Marco Aquino Lucinda Elliott

[リマ 22日 ロイター] - ペルー政府は22日、米国製戦闘機F16の購入契約の初回分として4億6200万ドルを支払った。総額数十億ドル規模に上る導入計画の第1弾に当たる。

米国製戦闘機導入計画を巡っては、バルカサル暫定大統領が17日に突如、購入に関する決定を見送り、次期政権に委ねる方針を表明。これに反発したディアス国防相とデセラ外相が22日に辞任し、計画に絡んで政府内の意見対立が表面化していた。

ディアス氏とデセラ氏は22日早くに辞表を提出した。戦闘機導入案件の進め方でバルカサル氏に異議を唱えたことが理由だという。ディアス氏は辞表で「国家安全保障分野において、私が根本的に同意できない戦略的決定が下された」と述べた。

これに対してバルカサル氏は22日のテレビ演説で、戦闘機購入が遅れているとの自身の発言が誤って受け取られたと釈明。
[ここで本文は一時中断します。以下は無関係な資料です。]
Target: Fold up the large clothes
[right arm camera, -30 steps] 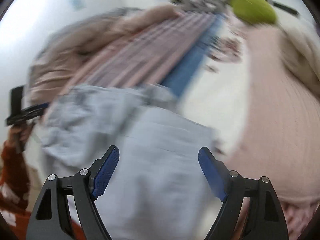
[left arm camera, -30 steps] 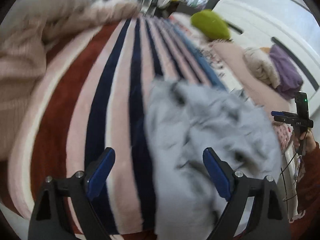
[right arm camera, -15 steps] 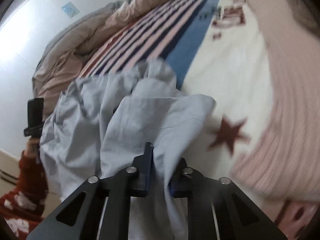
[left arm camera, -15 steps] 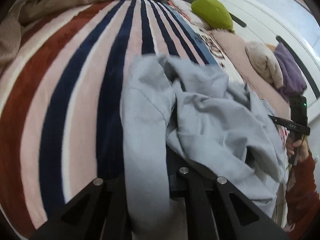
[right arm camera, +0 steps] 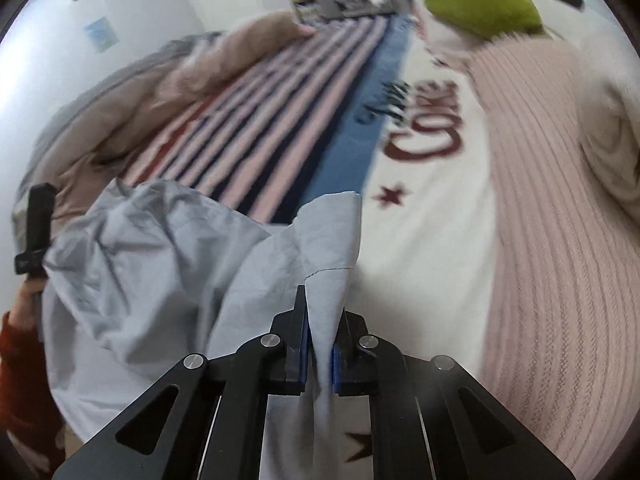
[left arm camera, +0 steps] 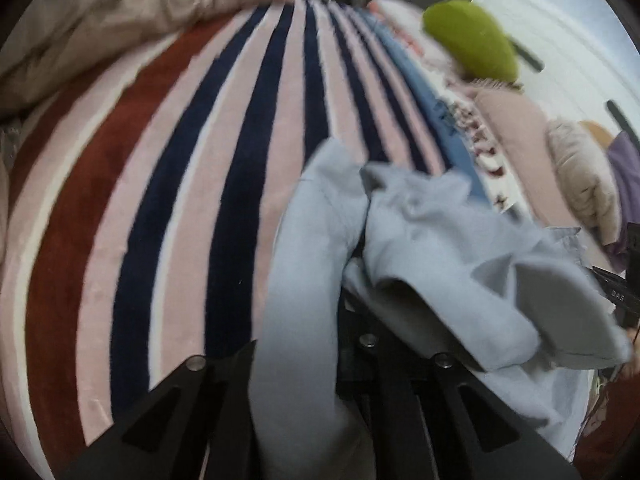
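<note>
Both grippers are clamped on the bunched pale-blue garment (right arm camera: 160,280) near the bed's (left arm camera: 160,200) near edge, but my left gripper (left arm camera: 304,360) is loosening while my right gripper (right arm camera: 320,356) pinches only a narrow fold, so I fear a slip.

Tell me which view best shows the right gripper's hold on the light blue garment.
The right wrist view. There the right gripper has its jaws shut on a fold of the light blue garment, with the blue pads clear on either side. The left wrist view shows only a blurred piece of that gripper at its right edge, not the hold.
</note>
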`<state>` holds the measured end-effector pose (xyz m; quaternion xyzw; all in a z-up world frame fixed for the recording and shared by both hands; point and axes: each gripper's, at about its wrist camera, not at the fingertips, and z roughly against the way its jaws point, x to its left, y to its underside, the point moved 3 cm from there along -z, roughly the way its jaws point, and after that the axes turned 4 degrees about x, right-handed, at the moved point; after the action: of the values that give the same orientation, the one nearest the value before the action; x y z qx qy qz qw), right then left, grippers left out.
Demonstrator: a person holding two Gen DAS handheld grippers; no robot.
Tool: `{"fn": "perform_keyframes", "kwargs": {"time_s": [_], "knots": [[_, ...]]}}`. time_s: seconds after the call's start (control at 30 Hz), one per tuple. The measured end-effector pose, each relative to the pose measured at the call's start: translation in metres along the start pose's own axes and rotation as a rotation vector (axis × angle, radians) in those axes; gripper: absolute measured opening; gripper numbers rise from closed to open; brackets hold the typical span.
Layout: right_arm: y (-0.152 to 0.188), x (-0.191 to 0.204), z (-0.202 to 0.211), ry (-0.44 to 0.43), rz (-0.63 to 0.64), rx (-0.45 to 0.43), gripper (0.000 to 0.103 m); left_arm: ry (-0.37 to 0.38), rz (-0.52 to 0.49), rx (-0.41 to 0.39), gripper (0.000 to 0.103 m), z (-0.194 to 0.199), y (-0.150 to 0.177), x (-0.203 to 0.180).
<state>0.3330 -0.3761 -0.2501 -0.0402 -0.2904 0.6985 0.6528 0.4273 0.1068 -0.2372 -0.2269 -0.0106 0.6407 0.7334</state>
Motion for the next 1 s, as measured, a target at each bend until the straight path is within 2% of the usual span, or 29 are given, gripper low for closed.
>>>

合意そのものは前進しており、代金の支払いについて次期政権に委ねる形だと説明した。バルカサル氏は7月の新大統領就任まで暫定大統領を務める。

ペルー駐在のバーニー・ナバロ米国大使は地元メディアの取材に、F16を製造する米防衛大手ロッキード・マーチンに対して既に代金が支払われており、機体の最初の受け渡しは2029年から30年になる見通しだと述べた。

ペルーは老朽化した戦闘機部隊の近代化を長年にわたり模索してきた。現在運用しているのは1980─90年代に導入した仏製「ミラージュ2000」や旧ソ連製「ミグ29」など。新戦闘機導入により最終的に24機体制を目指しており、当初の契約は12機分となる見込みだ。